To bring together the business sector and members of public to celebrate this milestone, CMA will organise a series of celebration events to demonstrate the splendid course, great accomplishments and precious practices of the 40 years of reform and opening up.

This 10-epsidoe series will give insight into China and its development over the past 40 years and will be aired from 30 September to early December on TVB Jade and Finance & Information Channels. The detailed schedule is as follows:
  • Jade Channel
    30 September to early December
    Every Sunday, 7:00 p.m. to 7:30 p.m
  • Finance & Information Channel
    30 September to early December
    Every Sunday, 11:00 p.m. to 11:30 p.m.
The programme is a good opportunity for the general public to enrich their knowledge of the country’s development process and its achievements over the past four decades.
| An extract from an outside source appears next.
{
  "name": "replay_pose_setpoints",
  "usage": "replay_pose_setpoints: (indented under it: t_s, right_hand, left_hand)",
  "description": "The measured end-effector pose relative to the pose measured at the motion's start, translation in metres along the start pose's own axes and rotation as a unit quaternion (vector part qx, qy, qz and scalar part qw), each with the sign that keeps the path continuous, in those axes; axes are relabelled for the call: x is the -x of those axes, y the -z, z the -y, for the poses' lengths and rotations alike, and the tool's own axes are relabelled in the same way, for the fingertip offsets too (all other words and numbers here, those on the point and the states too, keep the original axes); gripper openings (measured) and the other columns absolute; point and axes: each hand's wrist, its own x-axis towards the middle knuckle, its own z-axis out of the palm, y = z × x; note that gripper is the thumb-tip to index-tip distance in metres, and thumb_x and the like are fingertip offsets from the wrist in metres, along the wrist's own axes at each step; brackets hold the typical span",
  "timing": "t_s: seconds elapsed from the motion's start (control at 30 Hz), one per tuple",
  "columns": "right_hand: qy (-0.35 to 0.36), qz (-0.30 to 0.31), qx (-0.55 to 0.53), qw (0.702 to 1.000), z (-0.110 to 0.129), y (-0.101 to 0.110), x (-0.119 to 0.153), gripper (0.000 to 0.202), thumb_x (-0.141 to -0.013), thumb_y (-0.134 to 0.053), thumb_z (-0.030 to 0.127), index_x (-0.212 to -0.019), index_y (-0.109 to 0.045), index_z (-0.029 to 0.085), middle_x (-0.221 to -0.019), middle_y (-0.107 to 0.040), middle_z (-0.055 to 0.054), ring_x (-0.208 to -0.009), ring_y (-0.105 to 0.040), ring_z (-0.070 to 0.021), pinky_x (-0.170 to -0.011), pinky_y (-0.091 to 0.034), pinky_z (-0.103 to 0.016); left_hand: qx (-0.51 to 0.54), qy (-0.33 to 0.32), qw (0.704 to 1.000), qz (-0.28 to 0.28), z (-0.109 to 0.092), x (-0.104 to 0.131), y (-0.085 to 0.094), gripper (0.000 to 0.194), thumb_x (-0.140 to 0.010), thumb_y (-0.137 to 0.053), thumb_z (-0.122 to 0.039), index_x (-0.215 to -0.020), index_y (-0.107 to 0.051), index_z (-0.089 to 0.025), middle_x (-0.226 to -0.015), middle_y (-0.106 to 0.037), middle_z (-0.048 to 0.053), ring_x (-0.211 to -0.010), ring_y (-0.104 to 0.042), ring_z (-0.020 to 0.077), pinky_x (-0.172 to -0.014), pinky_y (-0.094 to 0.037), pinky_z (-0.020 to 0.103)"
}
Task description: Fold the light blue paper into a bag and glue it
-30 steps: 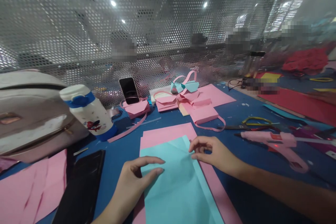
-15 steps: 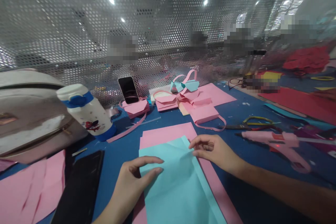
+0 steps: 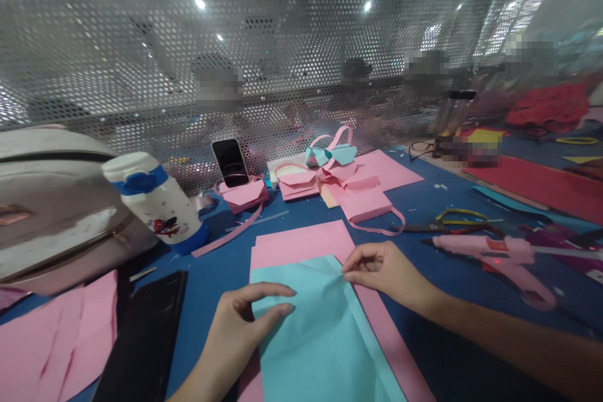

Please stay tuned!

Jointly published by CMA and Hong Kong Economic Times, the book aims to document the journey of Hong Kong industrialists’ participation in Mainland China’s transformation and to take a forward-looking perspective to analyse the development approach of Hong Kong industries. The book interviews a number of Hong Kong industrialists and entrepreneurs who were pioneers to set up factories in the Mainland. They tell us how they seize the opportunities arising from the nation’s development and keep up with the trends to remain competitive. The book is available at bookstores.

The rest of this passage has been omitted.